First, create a list of the review platforms relevant to your industry. We offer a helpful list of the more common review platforms. Next, sort each review site by type (e.g., mainstream, niche, industry-specific, etc.). Since Google receives the lion’s share of online reviews, they should probably be at the top of your list. You’re looking for a mix of mainstream, industry-specific, and niche sources that are relevant to your business.
From there, you should be ready to:
- Choose a review management platform
- Setup your review management campaign
- Add your review request templates to an autoresponder sequence
- Upload your list of customers
- Send out your requests
If you’re using Grade.us, here’s a comprehensive primer showing you how to send out an email review request campaign.
These three strategies are helpful ways to attract more customers to your business during the holiday season. You’ll want to start now. These strategies are especially useful when they’re part of an existing marketing plan. If you’re already advertising or promoting your business, these three strategies will definitely amplify the results you’re able to achieve, but they’re incredibly effective on their own.
Are these strategies dependent on impulse buyers? Do you need them for this to work?
What if you don't have impulse buyers?
It seems like a legitimate complaint, but the reality is the opposite. When we think of impulse buyers, we typically think of people who can’t control themselves. These impulse buyers don’t need much convincing to get the products they already want.
It’s the rest of us, the customers who need help, who struggle with doubt. We struggle with the fear of falling for yet another bad experience, yet another business that failed to deliver.

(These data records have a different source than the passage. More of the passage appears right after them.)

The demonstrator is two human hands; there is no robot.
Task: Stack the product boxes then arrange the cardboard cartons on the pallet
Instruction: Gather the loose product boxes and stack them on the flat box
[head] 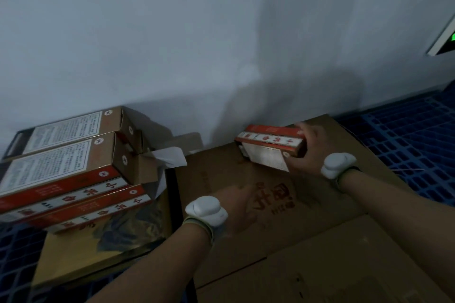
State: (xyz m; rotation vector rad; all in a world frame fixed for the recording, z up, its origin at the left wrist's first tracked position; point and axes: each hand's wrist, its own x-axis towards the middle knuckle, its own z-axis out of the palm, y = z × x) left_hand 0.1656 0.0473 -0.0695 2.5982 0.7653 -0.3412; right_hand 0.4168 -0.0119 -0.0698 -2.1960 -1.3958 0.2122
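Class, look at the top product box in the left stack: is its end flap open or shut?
Open. The top product box has its end flap hanging outward, loose, not tucked in.

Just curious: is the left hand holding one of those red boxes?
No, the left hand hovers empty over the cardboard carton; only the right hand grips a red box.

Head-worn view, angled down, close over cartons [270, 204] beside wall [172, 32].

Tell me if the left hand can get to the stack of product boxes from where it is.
Probably yes. The left hand hovers blurred over the cardboard carton, empty it seems, and the stack of product boxes lies just to its left with nothing between them.
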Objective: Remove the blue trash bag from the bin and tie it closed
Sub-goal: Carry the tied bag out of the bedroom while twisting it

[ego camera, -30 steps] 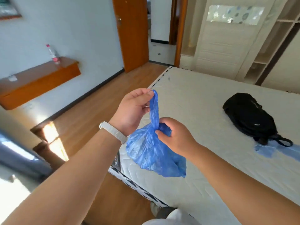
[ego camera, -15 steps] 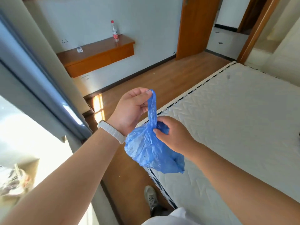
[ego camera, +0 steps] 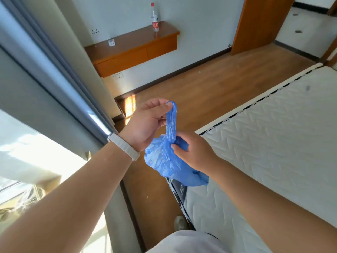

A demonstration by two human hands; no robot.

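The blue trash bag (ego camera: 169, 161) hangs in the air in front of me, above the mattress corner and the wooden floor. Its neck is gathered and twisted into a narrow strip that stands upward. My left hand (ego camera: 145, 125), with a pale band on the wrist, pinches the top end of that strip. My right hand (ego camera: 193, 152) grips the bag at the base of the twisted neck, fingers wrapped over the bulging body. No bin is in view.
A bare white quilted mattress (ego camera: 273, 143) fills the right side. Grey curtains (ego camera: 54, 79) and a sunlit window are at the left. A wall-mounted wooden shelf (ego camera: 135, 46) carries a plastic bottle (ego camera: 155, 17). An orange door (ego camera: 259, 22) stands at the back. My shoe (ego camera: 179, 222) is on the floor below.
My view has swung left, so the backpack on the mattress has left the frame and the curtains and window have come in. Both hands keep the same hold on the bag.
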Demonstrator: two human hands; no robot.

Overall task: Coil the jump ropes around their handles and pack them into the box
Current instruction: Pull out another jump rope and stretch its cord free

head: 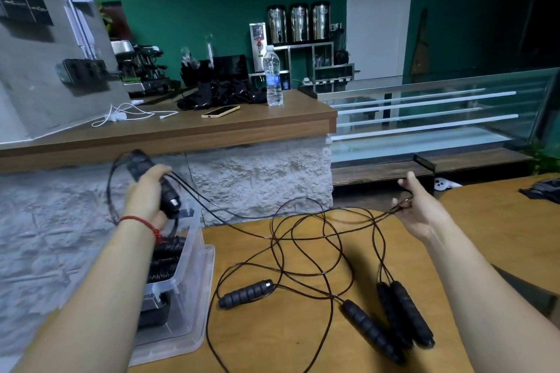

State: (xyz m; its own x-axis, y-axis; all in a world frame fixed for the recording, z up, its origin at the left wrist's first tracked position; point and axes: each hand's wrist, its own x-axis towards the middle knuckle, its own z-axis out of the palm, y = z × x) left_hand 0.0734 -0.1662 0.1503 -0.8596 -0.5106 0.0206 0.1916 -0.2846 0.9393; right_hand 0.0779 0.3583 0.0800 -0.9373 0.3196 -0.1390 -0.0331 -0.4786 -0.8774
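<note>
My left hand point(145, 194) grips a pair of black jump-rope handles point(154, 182), raised above the clear plastic box point(194, 254). A thin black rope point(230, 212) runs from them across to my right hand point(421, 209), which pinches it out to the right above the table. Coiled black ropes point(165, 260) lie inside the box. On the wooden table point(272, 342) lie loose tangled rope loops point(303, 251), one black handle point(247, 293), another handle point(372, 331) and a pair of handles side by side point(406, 313).
The box stands at the table's left edge next to a white stone counter wall point(257, 179). On the counter above are a water bottle point(273, 76), a phone point(220, 111) and white cables point(121, 115). A second table point(500, 221) is at right.
</note>
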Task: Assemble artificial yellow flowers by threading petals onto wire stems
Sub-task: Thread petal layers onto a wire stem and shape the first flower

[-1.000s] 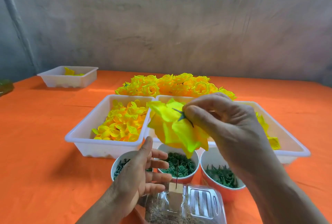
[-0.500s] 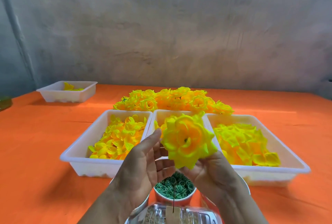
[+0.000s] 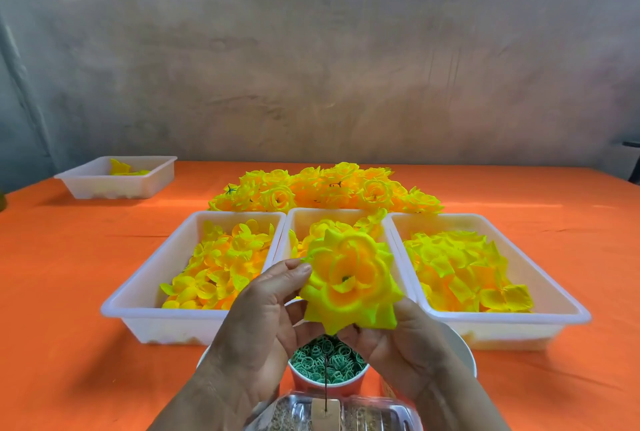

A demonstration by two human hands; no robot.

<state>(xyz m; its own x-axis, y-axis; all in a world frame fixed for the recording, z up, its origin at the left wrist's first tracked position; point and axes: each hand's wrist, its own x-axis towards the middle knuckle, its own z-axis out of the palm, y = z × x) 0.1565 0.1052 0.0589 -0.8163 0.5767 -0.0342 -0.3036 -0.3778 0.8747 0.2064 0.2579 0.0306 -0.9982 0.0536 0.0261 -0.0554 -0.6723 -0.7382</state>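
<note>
Gripping the assembled yellow fabric flower (image 3: 349, 281), left hand (image 3: 263, 313) pinching its rim, right hand (image 3: 398, 337) fingers curled beneath, suggests final shaping; next move: probably transfer to the finished-flower pile (image 3: 325, 188).

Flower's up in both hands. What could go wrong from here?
1. The right hand holds the flower from below while the left hand only touches a petal edge; layers might slip off and drop into the cup of green rings underneath.
2. The upright wire stands between the two wrists; lowering the hands carelessly could prick one.
</note>
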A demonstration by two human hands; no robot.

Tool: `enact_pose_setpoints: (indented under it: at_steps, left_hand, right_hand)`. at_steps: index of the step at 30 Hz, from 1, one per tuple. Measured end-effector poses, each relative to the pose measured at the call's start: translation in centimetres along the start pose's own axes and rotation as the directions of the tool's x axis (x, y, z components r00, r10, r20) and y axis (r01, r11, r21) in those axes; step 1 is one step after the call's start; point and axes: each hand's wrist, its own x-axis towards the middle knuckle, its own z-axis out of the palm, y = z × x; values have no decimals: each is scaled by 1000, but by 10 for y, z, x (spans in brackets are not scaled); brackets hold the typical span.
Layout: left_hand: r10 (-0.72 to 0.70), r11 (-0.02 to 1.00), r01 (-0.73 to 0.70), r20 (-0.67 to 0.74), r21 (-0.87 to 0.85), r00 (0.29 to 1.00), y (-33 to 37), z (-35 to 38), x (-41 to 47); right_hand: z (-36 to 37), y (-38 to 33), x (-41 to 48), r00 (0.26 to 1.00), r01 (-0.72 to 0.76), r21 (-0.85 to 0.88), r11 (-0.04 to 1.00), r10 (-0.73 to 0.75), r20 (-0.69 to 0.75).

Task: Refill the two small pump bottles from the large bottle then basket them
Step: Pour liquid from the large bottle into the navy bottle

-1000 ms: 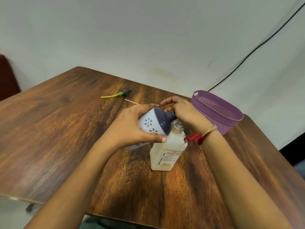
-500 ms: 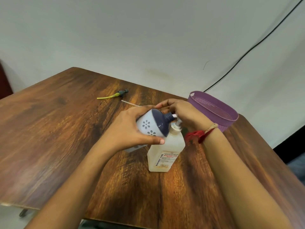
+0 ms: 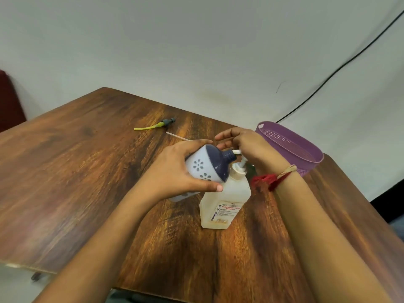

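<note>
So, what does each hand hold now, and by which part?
The left hand grips the small bottle round its body. The right hand holds the large bottle by its pump head.

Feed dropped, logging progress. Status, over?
Left hand grips small bottle, tilted, neck at the spout. Right hand curled over large bottle pump. Basket behind, not in the way.
</note>
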Motion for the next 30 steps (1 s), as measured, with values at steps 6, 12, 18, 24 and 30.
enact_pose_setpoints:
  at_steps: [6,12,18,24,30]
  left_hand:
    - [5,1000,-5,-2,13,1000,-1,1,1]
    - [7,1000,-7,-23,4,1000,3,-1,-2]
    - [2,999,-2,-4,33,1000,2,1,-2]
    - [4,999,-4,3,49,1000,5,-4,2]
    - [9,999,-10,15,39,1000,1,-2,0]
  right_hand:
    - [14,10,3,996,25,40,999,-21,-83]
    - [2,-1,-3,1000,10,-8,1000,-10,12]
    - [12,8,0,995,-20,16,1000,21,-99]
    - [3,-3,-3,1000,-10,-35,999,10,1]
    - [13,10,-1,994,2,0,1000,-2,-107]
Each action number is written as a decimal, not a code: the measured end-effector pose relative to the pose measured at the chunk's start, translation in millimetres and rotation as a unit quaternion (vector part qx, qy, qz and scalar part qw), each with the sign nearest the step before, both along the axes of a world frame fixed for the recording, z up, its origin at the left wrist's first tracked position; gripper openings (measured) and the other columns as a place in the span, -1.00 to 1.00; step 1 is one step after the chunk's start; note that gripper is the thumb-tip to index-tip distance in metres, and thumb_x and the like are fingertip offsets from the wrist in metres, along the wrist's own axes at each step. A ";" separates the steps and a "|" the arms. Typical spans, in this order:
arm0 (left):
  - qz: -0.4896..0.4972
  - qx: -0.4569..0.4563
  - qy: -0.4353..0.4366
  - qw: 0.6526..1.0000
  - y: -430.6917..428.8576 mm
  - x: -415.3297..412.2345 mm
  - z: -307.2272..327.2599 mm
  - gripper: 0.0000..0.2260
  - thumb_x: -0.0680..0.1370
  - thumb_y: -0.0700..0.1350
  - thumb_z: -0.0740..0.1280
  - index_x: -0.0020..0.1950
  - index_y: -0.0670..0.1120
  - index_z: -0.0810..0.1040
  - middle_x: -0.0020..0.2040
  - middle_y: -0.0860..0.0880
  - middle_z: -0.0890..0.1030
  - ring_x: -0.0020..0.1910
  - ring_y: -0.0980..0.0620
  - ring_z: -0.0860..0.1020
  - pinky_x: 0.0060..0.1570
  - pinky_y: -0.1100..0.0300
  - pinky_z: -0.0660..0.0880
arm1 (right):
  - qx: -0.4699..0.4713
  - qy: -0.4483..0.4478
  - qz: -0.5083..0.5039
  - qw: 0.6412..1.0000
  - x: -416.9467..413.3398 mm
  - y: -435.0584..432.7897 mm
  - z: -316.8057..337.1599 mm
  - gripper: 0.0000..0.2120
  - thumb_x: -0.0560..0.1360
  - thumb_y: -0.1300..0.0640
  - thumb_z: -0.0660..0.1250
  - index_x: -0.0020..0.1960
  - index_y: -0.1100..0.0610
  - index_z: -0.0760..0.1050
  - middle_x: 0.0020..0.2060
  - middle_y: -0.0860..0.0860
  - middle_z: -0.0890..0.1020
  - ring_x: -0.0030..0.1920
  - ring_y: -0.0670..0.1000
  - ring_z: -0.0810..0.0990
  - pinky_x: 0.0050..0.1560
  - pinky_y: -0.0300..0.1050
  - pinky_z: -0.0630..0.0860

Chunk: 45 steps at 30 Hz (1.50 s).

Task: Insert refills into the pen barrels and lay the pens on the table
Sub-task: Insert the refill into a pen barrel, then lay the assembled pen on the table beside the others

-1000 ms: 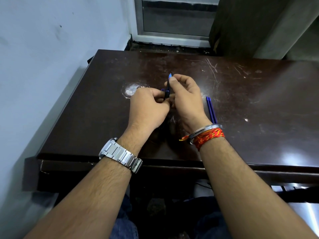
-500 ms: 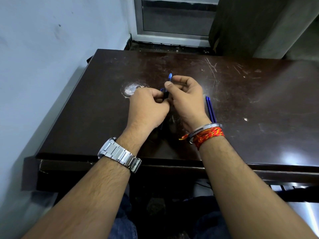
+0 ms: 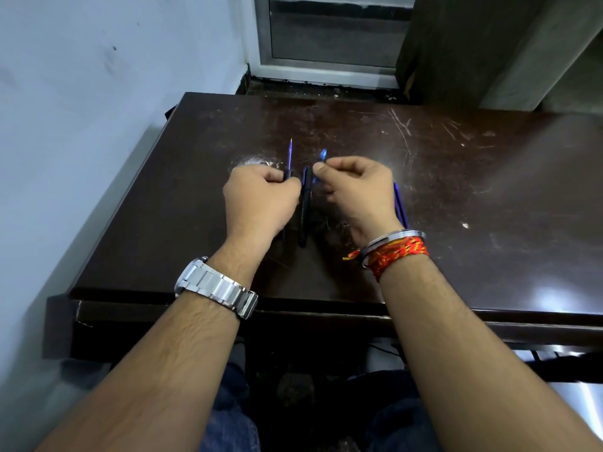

These strategies are more important for other customers because they’re the ones who need reassurance.
Mobile devices put online reviews at our fingertips
Impulse buyers, early adopters, laggards; as customers, we have access to more buying options than ever before. But with more options comes uncertainty; a plethora of choice paralyzes us.
Which option is best? Which ones will hurt us?
We need reassurance that things will be okay; we need to know we’re making the right choice when we buy because the wrong choice could be a disaster.
So we rely on customers to make that happen.
Want to stay in front of customers? Get to know your customers deeply; map out customer moments, positioning yourself around the moments that matter to them. Use mobile to meet them where they are, and you’ll find you’re ready for your customers – impulse buyers or not.